In an Interior Ministry statement, the man was named as Omar Nakhcha, the alleged ring-leader of two cells believed to have recruited Islamist fighters for Iraq. The units were dismantled by police earlier this week and 20 people were arrested.

Nakhcha, 23, was arrested in the northeastern province of Barcelona.

Larbi Ben Sellam, a suspected Islamist militant arrested in June last year, told police that Nakhcha helped three suspects Mohamed Afalah, Mohamed Belhadj and Daouh Ouhnane to escape from Spain after the Madrid bombings, the ministry said.

Nakhcha allegedly arranged from Belgium for the three men to travel to Syria and then Iraq, and helped the Moroccan Islamic Combatant Group organise the travel of volunteer fighters between Iraq and Europe.

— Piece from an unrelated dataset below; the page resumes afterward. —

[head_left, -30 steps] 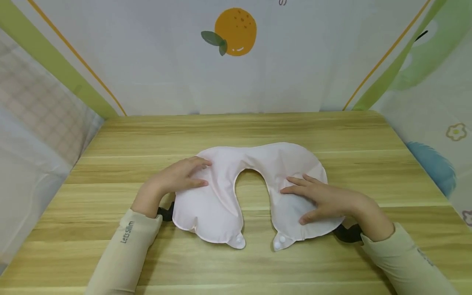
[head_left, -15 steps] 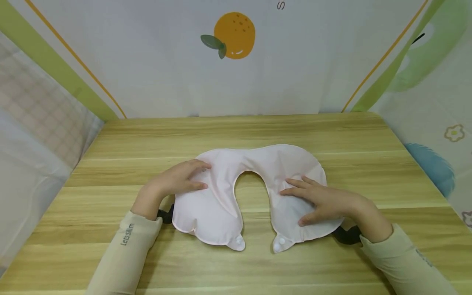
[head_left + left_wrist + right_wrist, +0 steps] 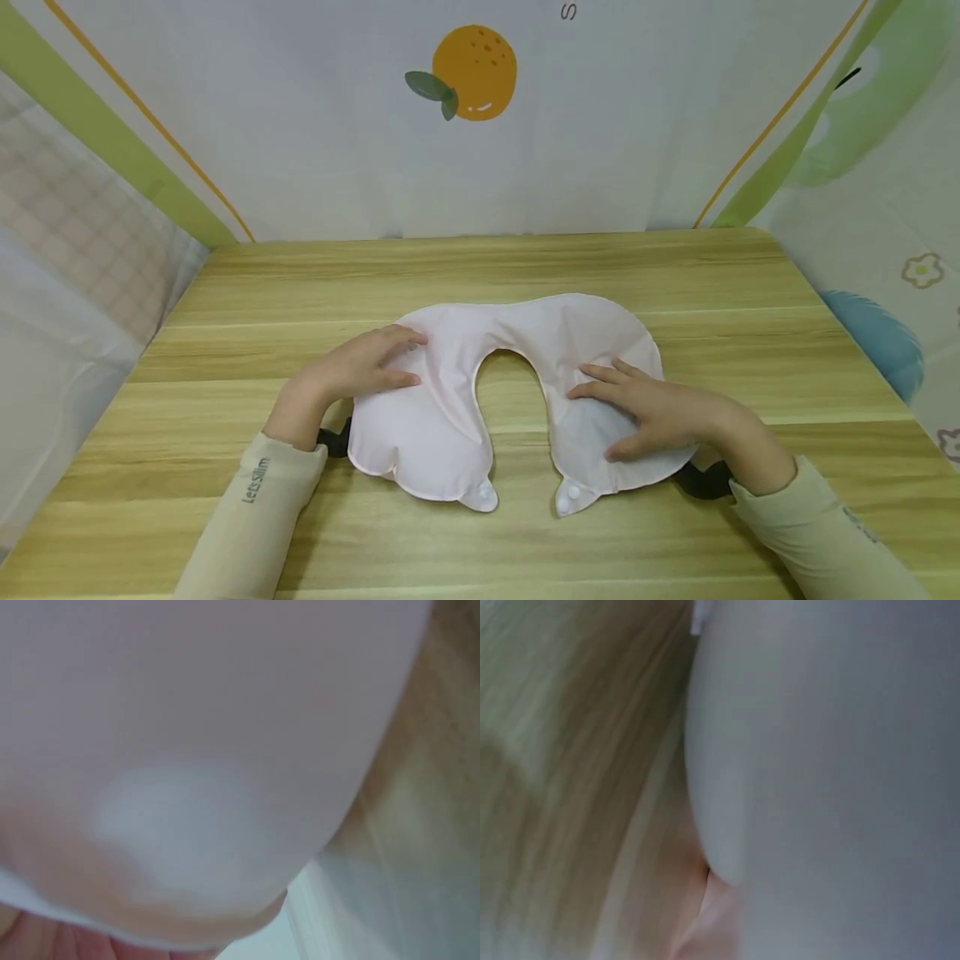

"He supplied the terrorists with false documentation, as well as those who returned to Europe to be integrated into Islamist cells after spending some time in Iraq," the statement said.

The two cells operated in Madrid, Barcelona and the Basque country and had connections in France, Belgium, the Netherlands, Algeria, Morocco, Turkey, Syria and Iraq, the Interior Ministry said.

One of the cells broken up on Tuesday was allegedly responsible for recruiting an Algerian who killed 19 Italians and nine Iraqis in a suicide bombing in Iraq in 2003.